- What this task involves -
Please give the data again in full, exactly as it reads.

- Data extract -
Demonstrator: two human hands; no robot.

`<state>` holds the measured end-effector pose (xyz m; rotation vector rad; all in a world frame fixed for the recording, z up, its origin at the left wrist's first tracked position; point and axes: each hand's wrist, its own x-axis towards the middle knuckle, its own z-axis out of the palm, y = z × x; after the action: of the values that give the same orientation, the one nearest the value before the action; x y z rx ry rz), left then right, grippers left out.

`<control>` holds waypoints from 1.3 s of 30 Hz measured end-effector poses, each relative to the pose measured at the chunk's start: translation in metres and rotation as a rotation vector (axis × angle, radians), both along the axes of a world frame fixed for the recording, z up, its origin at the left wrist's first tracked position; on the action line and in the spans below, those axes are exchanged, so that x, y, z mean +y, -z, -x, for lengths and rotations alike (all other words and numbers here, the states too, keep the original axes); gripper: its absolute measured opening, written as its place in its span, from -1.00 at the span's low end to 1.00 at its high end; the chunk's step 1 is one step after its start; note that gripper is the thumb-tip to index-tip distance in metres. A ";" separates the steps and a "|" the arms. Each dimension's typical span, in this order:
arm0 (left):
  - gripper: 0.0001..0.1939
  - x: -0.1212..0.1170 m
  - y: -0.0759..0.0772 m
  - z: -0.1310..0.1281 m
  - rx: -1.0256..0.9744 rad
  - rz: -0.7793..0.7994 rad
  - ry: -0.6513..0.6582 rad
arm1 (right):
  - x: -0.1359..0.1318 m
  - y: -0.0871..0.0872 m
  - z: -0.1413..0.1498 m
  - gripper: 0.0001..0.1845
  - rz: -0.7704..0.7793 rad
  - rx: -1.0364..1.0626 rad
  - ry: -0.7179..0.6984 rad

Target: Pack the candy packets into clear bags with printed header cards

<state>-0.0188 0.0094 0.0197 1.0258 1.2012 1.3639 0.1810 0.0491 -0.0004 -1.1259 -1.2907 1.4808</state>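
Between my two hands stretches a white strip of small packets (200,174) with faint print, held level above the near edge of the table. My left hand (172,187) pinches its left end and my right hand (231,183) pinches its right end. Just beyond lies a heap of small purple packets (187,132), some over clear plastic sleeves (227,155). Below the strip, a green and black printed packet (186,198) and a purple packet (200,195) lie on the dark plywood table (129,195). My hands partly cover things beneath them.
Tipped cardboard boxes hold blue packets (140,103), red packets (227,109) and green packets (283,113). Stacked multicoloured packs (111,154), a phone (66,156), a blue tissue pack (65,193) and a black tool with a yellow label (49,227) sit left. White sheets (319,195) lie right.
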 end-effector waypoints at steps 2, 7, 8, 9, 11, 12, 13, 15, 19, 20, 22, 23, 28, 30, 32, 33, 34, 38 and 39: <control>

- Response -
Demonstrator: two human hands; no robot.

`<state>` holds the measured end-effector pose (xyz m; rotation vector rad; all in a world frame fixed for the recording, z up, its origin at the left wrist's first tracked position; point and axes: each hand's wrist, its own x-axis towards the middle knuckle, its own z-axis out of the palm, y = z × x; after the action: of the values that give the same orientation, the one nearest the value before the action; x y z rx ry rz), left then right, grippers left out.

`<control>` holds waypoints from 1.3 s of 30 Hz measured end-effector poses, each relative to the pose measured at the chunk's start: translation in metres and rotation as a rotation vector (axis × angle, radians), both along the axes of a world frame fixed for the recording, z up, its origin at the left wrist's first tracked position; on the action line and in the spans below, those axes are exchanged, so that x, y, z mean +y, -z, -x, for lengths and rotations alike (all other words and numbers here, the states too, keep the original axes); gripper: its absolute measured opening, written as its place in its span, from -1.00 at the span's low end to 1.00 at its high end; the chunk's step 1 is one step after its start; note that gripper is the thumb-tip to index-tip distance in metres. A ";" separates the steps and a "|" the arms. Each dimension's typical span, in this order:
arm0 (left):
  - gripper: 0.0001..0.1939
  - x: -0.1212..0.1170 m
  - y: -0.0759..0.0772 m
  - z: -0.1310..0.1281 m
  - rx: -1.0256..0.9744 rad
  - rz: -0.7793..0.7994 rad
  - ry: -0.6513..0.6582 rad
arm1 (right):
  - x: -0.1359..0.1318 m
  - y: -0.0871..0.0872 m
  - z: -0.1413..0.1498 m
  - gripper: 0.0001..0.1845
  - rz: -0.7704..0.7793 rad
  - rx: -1.0364..1.0626 rad
  - ry: -0.7179..0.6984 rad

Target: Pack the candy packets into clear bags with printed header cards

<state>-0.0188 0.0094 0.0197 1.0258 1.2012 1.3639 0.1810 0.0491 -0.0004 -1.1259 -1.2907 1.4808</state>
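Between my two hands stretches a white strip of small packets (200,174) with faint print, held level above the near edge of the table. My left hand (172,187) pinches its left end and my right hand (231,183) pinches its right end. Just beyond lies a heap of small purple packets (187,132), some over clear plastic sleeves (227,155). Below the strip, a green and black printed packet (186,198) and a purple packet (200,195) lie on the dark plywood table (129,195). My hands partly cover things beneath them.
Tipped cardboard boxes hold blue packets (140,103), red packets (227,109) and green packets (283,113). Stacked multicoloured packs (111,154), a phone (66,156), a blue tissue pack (65,193) and a black tool with a yellow label (49,227) sit left. White sheets (319,195) lie right.
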 end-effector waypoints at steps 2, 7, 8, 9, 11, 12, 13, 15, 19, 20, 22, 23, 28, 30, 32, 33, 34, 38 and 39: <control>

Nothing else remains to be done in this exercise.